Activity:
Character for character, give back every line below.

[[ Dataset excerpt open ]]

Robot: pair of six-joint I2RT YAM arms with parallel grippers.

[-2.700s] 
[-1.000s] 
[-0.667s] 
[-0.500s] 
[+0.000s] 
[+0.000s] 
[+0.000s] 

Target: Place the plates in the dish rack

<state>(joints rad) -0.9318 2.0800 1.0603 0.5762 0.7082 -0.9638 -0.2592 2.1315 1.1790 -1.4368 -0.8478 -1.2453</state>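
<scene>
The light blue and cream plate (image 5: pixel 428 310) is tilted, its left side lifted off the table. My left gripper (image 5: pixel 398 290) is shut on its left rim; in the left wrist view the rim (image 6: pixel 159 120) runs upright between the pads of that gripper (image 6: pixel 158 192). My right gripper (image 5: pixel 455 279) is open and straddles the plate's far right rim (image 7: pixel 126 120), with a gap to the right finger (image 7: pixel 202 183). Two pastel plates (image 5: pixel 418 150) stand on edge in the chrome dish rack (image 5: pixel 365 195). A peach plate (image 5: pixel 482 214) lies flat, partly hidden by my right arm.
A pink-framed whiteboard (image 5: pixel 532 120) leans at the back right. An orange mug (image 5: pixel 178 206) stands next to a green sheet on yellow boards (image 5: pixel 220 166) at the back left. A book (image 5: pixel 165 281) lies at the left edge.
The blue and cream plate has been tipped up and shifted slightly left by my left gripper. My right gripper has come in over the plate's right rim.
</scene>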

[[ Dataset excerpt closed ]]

Your response:
Robot: pair of six-joint I2RT YAM arms with parallel grippers.

[-2.700s] 
[-1.000s] 
[-0.667s] 
[-0.500s] 
[+0.000s] 
[+0.000s] 
[+0.000s] 

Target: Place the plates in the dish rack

<state>(joints rad) -0.9318 2.0800 1.0603 0.5762 0.7082 -0.9638 -0.2592 2.1315 1.1790 -1.4368 -0.8478 -1.2453</state>
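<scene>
The light blue and cream plate (image 5: pixel 428 310) is tilted, its left side lifted off the table. My left gripper (image 5: pixel 398 290) is shut on its left rim; in the left wrist view the rim (image 6: pixel 159 120) runs upright between the pads of that gripper (image 6: pixel 158 192). My right gripper (image 5: pixel 455 279) is open and straddles the plate's far right rim (image 7: pixel 126 120), with a gap to the right finger (image 7: pixel 202 183). Two pastel plates (image 5: pixel 418 150) stand on edge in the chrome dish rack (image 5: pixel 365 195). A peach plate (image 5: pixel 482 214) lies flat, partly hidden by my right arm.
A pink-framed whiteboard (image 5: pixel 532 120) leans at the back right. An orange mug (image 5: pixel 178 206) stands next to a green sheet on yellow boards (image 5: pixel 220 166) at the back left. A book (image 5: pixel 165 281) lies at the left edge.
The blue and cream plate has been tipped up and shifted slightly left by my left gripper. My right gripper has come in over the plate's right rim.
</scene>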

This exercise has been completed.